**PROMPT**:
Look below for the line containing "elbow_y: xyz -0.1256"; from there, print each line exactly up to and including the line containing "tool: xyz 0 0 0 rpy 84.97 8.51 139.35", and stop.

Dataset excerpts:
= Beginning of Section =

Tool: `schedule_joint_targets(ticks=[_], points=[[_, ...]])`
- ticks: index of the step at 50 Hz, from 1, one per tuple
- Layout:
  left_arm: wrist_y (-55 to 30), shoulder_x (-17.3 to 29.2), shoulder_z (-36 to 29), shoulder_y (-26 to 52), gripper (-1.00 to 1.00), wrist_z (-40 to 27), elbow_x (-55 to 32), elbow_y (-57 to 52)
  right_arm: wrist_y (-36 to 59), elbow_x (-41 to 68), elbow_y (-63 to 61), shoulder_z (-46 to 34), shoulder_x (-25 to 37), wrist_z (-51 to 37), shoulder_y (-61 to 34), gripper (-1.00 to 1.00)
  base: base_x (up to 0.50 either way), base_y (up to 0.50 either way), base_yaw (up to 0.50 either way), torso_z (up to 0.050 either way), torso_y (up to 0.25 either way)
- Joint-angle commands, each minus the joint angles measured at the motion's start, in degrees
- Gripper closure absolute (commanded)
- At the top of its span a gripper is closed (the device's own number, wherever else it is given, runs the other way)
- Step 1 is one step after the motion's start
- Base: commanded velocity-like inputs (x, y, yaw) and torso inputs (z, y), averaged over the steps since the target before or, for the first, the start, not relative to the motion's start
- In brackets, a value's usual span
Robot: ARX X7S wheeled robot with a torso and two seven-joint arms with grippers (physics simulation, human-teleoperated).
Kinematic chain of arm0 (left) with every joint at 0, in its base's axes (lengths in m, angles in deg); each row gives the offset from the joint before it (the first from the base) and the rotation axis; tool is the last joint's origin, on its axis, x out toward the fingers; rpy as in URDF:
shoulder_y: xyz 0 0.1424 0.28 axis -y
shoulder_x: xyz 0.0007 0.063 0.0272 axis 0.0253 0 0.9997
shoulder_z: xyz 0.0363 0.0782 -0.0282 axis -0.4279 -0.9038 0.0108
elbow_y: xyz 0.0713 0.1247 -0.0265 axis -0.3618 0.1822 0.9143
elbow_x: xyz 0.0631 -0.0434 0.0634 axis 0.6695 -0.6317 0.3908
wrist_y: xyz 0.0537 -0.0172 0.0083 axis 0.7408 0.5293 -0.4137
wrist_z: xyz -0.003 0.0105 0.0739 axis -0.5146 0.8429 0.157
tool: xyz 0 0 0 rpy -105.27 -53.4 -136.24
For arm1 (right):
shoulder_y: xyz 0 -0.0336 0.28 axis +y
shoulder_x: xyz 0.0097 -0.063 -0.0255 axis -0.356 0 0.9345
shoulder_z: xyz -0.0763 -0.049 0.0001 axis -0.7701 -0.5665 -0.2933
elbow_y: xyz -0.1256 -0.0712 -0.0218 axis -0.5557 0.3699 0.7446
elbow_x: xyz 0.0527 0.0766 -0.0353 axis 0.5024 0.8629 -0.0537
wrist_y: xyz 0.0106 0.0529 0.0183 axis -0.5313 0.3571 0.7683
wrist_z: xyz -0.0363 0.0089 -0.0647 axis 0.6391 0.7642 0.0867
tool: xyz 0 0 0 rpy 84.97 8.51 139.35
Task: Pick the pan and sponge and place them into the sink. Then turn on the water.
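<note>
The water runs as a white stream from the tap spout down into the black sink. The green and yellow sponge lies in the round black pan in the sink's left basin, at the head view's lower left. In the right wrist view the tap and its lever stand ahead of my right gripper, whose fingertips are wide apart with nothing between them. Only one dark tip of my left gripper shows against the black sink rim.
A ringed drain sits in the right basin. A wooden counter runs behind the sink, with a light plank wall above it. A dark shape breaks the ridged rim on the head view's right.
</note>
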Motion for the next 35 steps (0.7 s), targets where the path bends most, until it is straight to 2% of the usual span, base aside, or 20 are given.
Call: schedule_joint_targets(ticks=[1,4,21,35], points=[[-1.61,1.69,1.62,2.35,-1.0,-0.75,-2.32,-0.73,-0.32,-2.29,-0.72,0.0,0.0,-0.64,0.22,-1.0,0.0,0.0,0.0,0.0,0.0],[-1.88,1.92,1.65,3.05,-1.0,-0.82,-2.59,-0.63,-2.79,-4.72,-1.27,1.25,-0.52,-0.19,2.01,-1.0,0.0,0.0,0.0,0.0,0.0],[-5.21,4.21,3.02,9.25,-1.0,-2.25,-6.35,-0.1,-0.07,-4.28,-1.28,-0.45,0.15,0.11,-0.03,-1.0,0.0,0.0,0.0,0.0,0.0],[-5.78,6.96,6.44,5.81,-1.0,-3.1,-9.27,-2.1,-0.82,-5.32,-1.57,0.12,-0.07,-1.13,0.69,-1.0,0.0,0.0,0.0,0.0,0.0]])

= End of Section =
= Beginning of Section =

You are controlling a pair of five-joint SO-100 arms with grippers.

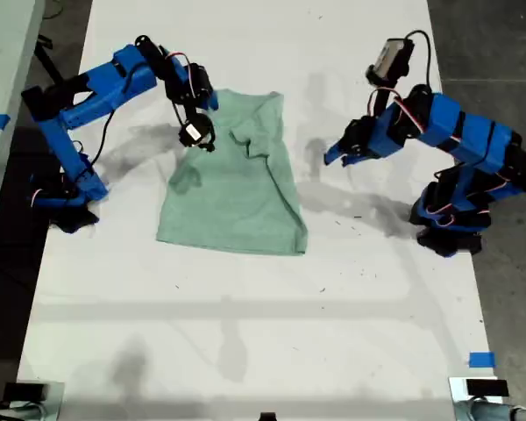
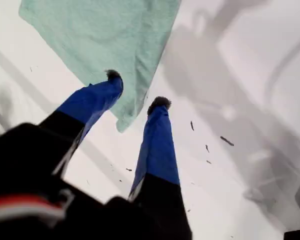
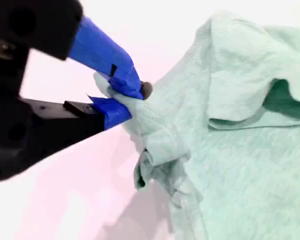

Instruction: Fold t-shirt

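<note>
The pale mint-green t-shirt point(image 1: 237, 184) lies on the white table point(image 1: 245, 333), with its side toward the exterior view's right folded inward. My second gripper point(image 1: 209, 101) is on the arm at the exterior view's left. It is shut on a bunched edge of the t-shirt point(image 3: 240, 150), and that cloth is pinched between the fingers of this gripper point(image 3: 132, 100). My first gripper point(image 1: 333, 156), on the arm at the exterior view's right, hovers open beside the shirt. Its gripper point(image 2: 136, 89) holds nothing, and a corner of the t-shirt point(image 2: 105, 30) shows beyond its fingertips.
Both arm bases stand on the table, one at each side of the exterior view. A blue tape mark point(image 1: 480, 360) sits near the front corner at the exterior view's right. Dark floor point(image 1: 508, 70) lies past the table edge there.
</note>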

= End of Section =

**RESPONSE TO THIS EXERCISE**:
elbow_y: xyz -0.1256 -0.0712 -0.0218 axis -0.5557 0.3699 0.7446
elbow_x: xyz 0.0527 0.0766 -0.0353 axis 0.5024 0.8629 -0.0537
wrist_y: xyz 0.0106 0.0529 0.0183 axis -0.5313 0.3571 0.7683
wrist_z: xyz -0.0363 0.0089 -0.0647 axis 0.6391 0.7642 0.0867
tool: xyz 0 0 0 rpy 84.97 8.51 139.35

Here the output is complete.